**Problem to work on:** Return the listing below unchanged, except that the pictures are dropped.

**Information shown:**

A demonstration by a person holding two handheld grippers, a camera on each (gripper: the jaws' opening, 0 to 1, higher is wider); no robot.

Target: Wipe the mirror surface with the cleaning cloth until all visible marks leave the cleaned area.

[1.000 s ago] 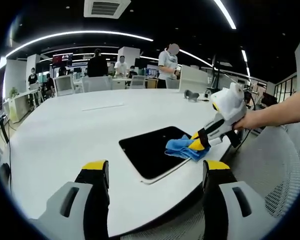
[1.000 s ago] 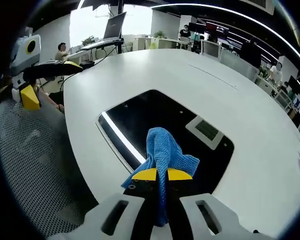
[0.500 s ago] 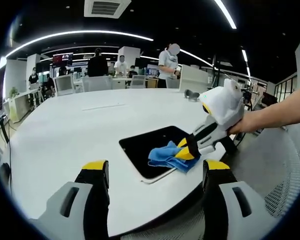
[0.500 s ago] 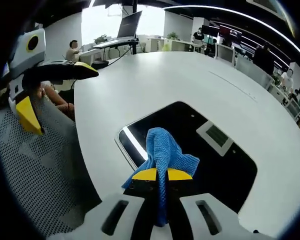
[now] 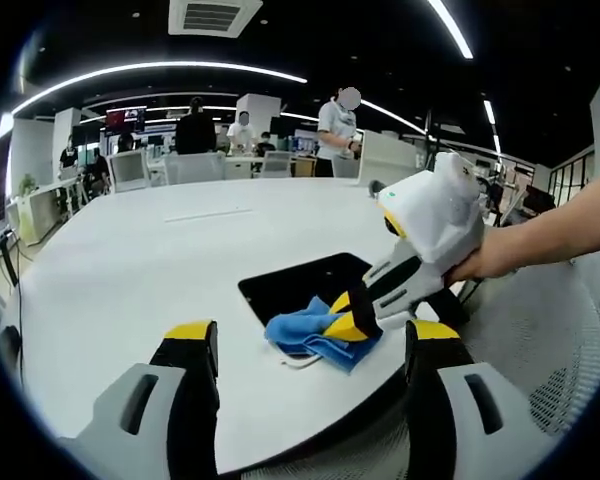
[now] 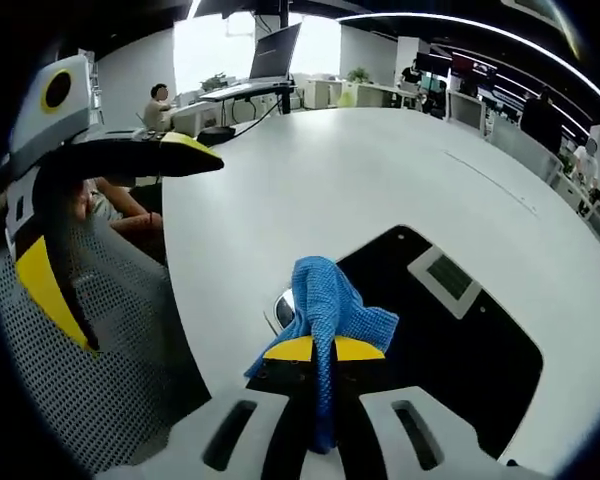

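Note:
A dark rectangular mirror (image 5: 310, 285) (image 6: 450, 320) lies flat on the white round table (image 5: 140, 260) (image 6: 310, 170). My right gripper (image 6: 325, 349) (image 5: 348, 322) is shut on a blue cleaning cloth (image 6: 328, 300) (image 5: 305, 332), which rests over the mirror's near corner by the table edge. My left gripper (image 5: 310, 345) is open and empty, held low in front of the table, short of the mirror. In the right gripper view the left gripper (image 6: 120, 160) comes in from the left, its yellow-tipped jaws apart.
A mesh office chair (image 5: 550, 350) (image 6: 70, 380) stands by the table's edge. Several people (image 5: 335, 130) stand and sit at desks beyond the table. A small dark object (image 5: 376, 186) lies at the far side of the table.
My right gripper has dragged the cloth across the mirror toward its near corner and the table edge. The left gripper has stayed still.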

**Answer:**
A demonstration by a person holding two handheld grippers, a camera on each (gripper: the jaws' opening, 0 to 1, higher is wider); no robot.

Target: Wipe the mirror surface with the cleaning cloth until all visible marks leave the cleaned area.

[1.000 s ago] 
[1.000 s ago] 
[0.500 s ago] 
[0.500 s ago] 
[now] 
[now] 

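Note:
A dark rectangular mirror (image 5: 310, 285) (image 6: 450, 320) lies flat on the white round table (image 5: 140, 260) (image 6: 310, 170). My right gripper (image 6: 325, 349) (image 5: 348, 322) is shut on a blue cleaning cloth (image 6: 328, 300) (image 5: 305, 332), which rests over the mirror's near corner by the table edge. My left gripper (image 5: 310, 345) is open and empty, held low in front of the table, short of the mirror. In the right gripper view the left gripper (image 6: 120, 160) comes in from the left, its yellow-tipped jaws apart.
A mesh office chair (image 5: 550, 350) (image 6: 70, 380) stands by the table's edge. Several people (image 5: 335, 130) stand and sit at desks beyond the table. A small dark object (image 5: 376, 186) lies at the far side of the table.
My right gripper has dragged the cloth across the mirror toward its near corner and the table edge. The left gripper has stayed still.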

The answer has been written out in full.